In the same way that Platformers or Tower Defense used to be the thing the indie coterie would chew up and then fashion into elaborate geometries, we are one hundred percent up to our ass in roguelikes.
I spent a bunch of time last weekend trying to figure out Amplitude's Dungeon of the Endless. The "Endless" are up one side and down the other of Endless Space, by the same developer, a game of the sort we once called "4x" but someone has probably generated a more unwieldy, less descriptive term for. I never played as much Endless Space as I wanted to. I have a specific kind of brain problem where I might play a game the same amount as a normal, healthy person in aggregate, but it's actually just me playing the first hour over and over again until I get it perfect. Writing this paragraph resulted in my playing a lot more of it actually, and liking it, because they've taken an uncommon kind of care. It's not nearly as fiddly as this genre seems to demand, but that is a matter of personal preference. There's worldbuilding everywhere, and commentary on virtually every human endeavor, sneaking around as flavor text. That's what I liked before, and there was more than I remembered.
So every game from Amplitude Studios, or planned game, exists in a shared universe; this means that the characters running around in Dungeon of the Endless eventually forget how they came to be there, forming a new culture, which ultimately emerges in Endless Space as The Vaulters. These Vaulters might might even discover the planet Auriga over the course of a game, the world which is their ancestral home, where the forthcoming Endless Legend takes place. Or, took place? I'm a sucker for this kind of stuff, I don't mind saying so, and if they are going to put as much affection into their games as they have thus far then I am content to be the opposite pole of this Love Battery.
Dungeon of the Endless is a roguelike, which is to say it is like Rogue. Where it goes left instead of right is in your ability to customize the rooms you discover with all manner of things, including various blueprints you find during your travels, in addition to increasing the resources you get for discovering rooms, which is drawn over from their 4x experience. A special note must be made on its presentation: pixel art, but not like you know it, with delicious, mad ratios and music I can hear even now.

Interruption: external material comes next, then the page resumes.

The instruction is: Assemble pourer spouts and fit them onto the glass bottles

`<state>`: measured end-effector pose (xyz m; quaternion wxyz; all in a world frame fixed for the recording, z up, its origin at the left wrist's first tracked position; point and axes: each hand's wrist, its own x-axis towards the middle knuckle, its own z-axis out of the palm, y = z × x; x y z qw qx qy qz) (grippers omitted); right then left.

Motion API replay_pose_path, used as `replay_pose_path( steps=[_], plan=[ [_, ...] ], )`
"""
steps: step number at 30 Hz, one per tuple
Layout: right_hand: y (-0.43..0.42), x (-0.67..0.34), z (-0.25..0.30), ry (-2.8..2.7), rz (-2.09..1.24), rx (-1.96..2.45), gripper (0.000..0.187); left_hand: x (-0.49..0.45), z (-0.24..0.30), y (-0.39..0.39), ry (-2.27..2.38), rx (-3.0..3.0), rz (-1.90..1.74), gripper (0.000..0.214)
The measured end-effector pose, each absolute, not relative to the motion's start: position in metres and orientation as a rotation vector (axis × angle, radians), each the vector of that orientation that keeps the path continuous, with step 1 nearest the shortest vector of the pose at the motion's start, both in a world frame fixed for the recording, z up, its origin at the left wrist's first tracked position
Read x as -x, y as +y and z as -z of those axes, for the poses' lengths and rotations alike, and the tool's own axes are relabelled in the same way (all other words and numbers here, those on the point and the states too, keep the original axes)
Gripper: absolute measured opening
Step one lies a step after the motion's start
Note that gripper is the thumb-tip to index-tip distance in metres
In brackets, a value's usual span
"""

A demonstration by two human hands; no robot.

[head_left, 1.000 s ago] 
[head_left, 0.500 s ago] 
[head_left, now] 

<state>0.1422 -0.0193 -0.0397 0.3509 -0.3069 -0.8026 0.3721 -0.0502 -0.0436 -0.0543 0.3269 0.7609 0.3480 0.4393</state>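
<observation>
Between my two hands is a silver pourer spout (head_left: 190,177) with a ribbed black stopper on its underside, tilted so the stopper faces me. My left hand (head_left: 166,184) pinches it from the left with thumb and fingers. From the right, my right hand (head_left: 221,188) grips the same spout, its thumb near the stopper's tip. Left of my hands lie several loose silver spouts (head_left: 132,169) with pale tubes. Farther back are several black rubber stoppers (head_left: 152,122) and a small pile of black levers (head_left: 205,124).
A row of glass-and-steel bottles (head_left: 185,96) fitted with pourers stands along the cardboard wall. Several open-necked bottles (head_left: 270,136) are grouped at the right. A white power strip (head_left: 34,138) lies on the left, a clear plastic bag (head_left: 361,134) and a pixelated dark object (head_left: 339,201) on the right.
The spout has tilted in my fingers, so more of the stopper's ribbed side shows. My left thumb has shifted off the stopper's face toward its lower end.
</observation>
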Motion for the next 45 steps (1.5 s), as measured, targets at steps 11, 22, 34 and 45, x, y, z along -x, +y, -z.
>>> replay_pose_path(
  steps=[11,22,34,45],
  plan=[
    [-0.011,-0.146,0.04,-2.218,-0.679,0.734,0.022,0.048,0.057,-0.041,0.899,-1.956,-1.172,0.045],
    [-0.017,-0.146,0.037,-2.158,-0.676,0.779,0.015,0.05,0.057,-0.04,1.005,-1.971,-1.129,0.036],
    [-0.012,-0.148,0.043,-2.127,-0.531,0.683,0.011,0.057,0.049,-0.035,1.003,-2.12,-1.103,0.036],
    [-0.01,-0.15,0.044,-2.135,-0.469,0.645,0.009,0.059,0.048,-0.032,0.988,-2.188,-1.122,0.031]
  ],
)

It's beautiful, but it's in Alpha, which gets back to the unfinished thing we were talking about before. I doubt there will be any number in any field anywhere in the game that won't receive attention before release. I don't have a full conception of what Steam Early Release means to me yet, other than to say that it is essentially Kickstarter sans the elaborate social media metagame. And it provides bridge funding for Kickstarters successful and otherwise, so I think it's probably vital. Sometimes I play games which are not done, and I don't entirely know how I am supposed to contextualize that, other than to make it as plain as possible. In the end, though, if it allows weirdos to bring passion projects like this into my house with a couple clicks, I sort of have to make peace.